On 16/11/2015 7:45 PM, Thomas Stüfe wrote:
Hi David,

On Mon, Nov 16, 2015 at 5:03 AM, David Holmes <david.hol...@oracle.com
<mailto:david.hol...@oracle.com>> wrote:

    On 13/11/2015 11:38 PM, David Holmes wrote:

        On 13/11/2015 7:53 PM, Thomas Stüfe wrote:

            Hi Goetz,

            sorry for not looking at this earlier. This is a nice
            cleanup. Some
            remarks:

            
http://cr.openjdk.java.net/~goetz/webrevs/8141529-NSIG/webrev.01/src/os/aix/vm/os_aix.cpp.udiff.html


            +    if (sig > MAX2(SIGSEGV, SIGBUS) &&  // See 4355769.
            +        sig < NSIG) {                   // Must be legal
            signal and fit
            into sigflags[].

            I do not like much the MAX2() construct. I would like it
            better to
            explicitly check whether the SR signal is one of the
            "forbidden" ones
            the VM uses.


        I must confess I had not looked into 4355769 but this check
        seems rather
        spurious. It is not at all clear to me what signals could be
        used here -


    Okay should have looked into 4355769. The problem is how multiple
    pending signals are handled. It seems that in the past (no idea if
    still true) pending signals were handled in signal-number order
    (lowest first), not FIFO. The problem scenario is this:
    - thread accesses a null pointer in compiled Java code and the SEGV
    handler will cause NPE to be thrown
    - at the same time as the SEGV is being raised the thread is also
    hit with the SR signal to suspend it.
    - the SR signal will be delivered first and the SR handler starts to
    run - with signals unblocked.
    - the SEGV then gets delivered to the thread in the SR handler, and
    the regular signal handler is run
    - the regular signal handler tries to detect if we're running in
    Java code so it can post the NPE, but the presence of the SR handler
    causes that check to fail - so we abort thinking it is a real SEGV.

    I don't know how much of that is still true today. It seems strange
    to me that a kill based directed signal can usurp a synchronous signal.

    Anyway the fix, rather workaround, for that problem, was to ensure
    that the SR_signum is greater than any potential synchronous signal
    the VM cares about.
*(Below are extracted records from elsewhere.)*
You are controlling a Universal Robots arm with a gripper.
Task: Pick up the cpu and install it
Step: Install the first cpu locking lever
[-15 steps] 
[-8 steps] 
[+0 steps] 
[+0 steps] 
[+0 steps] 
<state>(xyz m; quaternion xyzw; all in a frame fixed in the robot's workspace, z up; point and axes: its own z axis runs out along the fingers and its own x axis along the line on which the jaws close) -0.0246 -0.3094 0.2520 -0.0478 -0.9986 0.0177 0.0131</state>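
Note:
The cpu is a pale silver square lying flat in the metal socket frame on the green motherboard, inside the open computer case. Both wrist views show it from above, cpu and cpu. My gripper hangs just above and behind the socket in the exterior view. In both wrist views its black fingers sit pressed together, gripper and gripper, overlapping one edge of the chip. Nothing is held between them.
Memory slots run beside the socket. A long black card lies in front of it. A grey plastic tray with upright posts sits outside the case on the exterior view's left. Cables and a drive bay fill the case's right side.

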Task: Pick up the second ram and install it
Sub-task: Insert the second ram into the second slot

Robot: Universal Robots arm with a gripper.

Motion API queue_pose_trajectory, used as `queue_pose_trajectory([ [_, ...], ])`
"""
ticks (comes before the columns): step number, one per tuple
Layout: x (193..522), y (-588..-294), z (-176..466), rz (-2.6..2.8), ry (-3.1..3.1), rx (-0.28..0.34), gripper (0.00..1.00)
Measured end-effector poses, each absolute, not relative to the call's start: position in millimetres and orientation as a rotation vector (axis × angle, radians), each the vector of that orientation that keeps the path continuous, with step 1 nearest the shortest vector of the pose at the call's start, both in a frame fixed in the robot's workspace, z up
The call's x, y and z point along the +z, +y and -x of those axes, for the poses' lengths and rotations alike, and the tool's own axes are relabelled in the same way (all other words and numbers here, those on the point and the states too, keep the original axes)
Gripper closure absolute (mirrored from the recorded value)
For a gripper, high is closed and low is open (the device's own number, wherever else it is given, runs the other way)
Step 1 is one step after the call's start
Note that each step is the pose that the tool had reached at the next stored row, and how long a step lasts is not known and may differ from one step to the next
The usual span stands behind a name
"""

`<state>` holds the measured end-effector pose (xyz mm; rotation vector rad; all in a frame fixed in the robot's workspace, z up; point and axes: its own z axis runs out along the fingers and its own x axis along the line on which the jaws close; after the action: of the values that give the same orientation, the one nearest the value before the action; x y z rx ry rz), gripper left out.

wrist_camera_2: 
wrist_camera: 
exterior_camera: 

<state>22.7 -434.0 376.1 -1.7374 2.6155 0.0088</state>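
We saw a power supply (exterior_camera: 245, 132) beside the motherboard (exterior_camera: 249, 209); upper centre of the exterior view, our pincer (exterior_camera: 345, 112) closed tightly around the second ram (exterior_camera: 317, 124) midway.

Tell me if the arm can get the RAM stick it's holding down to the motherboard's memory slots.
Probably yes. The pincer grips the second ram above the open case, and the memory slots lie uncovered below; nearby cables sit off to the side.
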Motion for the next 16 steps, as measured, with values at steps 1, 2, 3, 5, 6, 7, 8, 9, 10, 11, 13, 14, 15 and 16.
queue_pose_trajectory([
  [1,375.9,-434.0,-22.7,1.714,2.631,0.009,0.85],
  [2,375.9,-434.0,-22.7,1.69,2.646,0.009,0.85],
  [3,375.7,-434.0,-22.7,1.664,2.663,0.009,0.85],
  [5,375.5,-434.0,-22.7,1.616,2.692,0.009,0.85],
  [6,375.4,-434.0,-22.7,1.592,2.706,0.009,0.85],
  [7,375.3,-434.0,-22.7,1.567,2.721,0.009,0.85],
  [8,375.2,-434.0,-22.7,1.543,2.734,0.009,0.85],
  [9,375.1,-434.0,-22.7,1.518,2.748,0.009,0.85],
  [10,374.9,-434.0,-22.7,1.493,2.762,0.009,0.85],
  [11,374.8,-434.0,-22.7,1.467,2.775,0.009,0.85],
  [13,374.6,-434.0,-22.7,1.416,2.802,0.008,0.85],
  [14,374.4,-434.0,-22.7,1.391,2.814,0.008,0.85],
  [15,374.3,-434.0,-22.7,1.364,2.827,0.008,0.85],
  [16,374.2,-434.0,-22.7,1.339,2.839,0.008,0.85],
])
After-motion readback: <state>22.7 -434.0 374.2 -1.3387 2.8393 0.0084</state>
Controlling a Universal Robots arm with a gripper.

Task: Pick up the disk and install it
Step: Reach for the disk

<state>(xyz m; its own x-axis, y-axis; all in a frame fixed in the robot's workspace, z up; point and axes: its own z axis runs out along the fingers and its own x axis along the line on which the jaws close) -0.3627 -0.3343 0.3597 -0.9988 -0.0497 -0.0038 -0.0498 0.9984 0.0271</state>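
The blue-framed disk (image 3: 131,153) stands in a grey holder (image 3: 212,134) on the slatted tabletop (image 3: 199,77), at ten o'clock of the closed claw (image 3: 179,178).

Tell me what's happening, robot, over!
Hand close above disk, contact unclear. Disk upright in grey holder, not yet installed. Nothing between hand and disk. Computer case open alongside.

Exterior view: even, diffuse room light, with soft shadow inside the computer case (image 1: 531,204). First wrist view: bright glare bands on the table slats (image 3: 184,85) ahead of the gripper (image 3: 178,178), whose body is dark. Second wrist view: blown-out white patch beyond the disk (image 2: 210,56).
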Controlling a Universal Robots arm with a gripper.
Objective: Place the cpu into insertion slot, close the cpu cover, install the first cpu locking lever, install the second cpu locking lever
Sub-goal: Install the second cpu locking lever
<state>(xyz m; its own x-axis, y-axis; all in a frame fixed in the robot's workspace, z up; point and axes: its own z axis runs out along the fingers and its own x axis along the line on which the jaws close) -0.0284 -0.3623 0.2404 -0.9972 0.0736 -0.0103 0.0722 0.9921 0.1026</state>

Why SIGBUS was included there I don't know give
    that:

    a) it is already a lower signal number than SIGUSR1, SIGSEGV and SIGUSR2
    b) we don't deliberately generate and use SIGBUS ... though perhaps
    unsafe-fetch needs to be considered.

    A better fix in my opinion, and as mentioned in the bug, would have
    been to disable delivery of SEGV whilst the SR handler is executing.
    But we start to touch on some grey areas of the POSIX spec there,
    and likely the implementation too.


How would this work? I think the process just dies immediately if an
synchronous signal occurs while being blocked. At least that is why we
needed to fix https://bugs.openjdk.java.net/browse/JDK-8065895.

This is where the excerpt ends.